What more could they do? The engine hasn’t fully powered down yet, that takes a minute. At least they might stop the cars full of black death from derailing, though. They reach down and slide open the latch connecting the cars. Without the pull of the dying engine, the train begins to slow and it falls back a few Length, but then suddenly halts its separation. A thick steel chain still holds the cars together, a fail-safe Zal had overlooked.

Zal leans out over the side of the railing and sees the fire, less than five hundred Length away now. They draw their gun and take aim at the chain. “Separate damn you!” They pull the trigger, blowing the chain apart.

There is nothing more they can do. They jump from the train. Hitting the gravel like landing on solid stone, they roll downhill, pummeled by thousands of tiny rocks before they come to a stop in the ditch at the bottom. They pull themself up to one knee to take a look ahead.

The engine’s locked wheels scrape across the metal all the way up to the breach in the tracks. It hits the end of the line and barrels on, plowing into the gravel between the divergent tracks ahead and stirring up a huge cloud of dust. The last they see of it, it falls on its side and catches fire.

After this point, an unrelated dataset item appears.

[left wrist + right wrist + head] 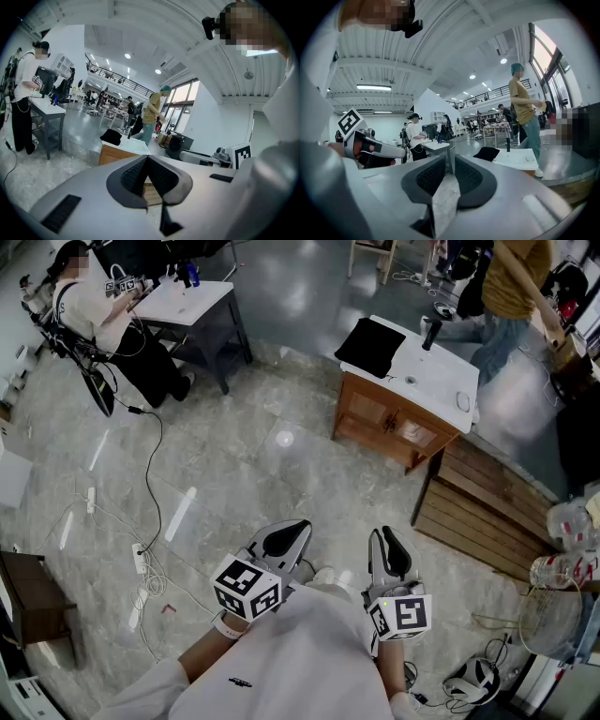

The rest of the train grinds on behind, crawling under the last of its momentum. It reaches the broken track at a turtle’s pace, and its front wheels slip from the end of the rails, where it comes to a rest, upright and intact.

Zal stands up, their left arm in horrible pain. They turn around to look back. Lightning got clear of the tracks--she’s running frantically by the woods. Their comrades are coming up to them in the cart.

Then a flash of light. A rush of air. Falling.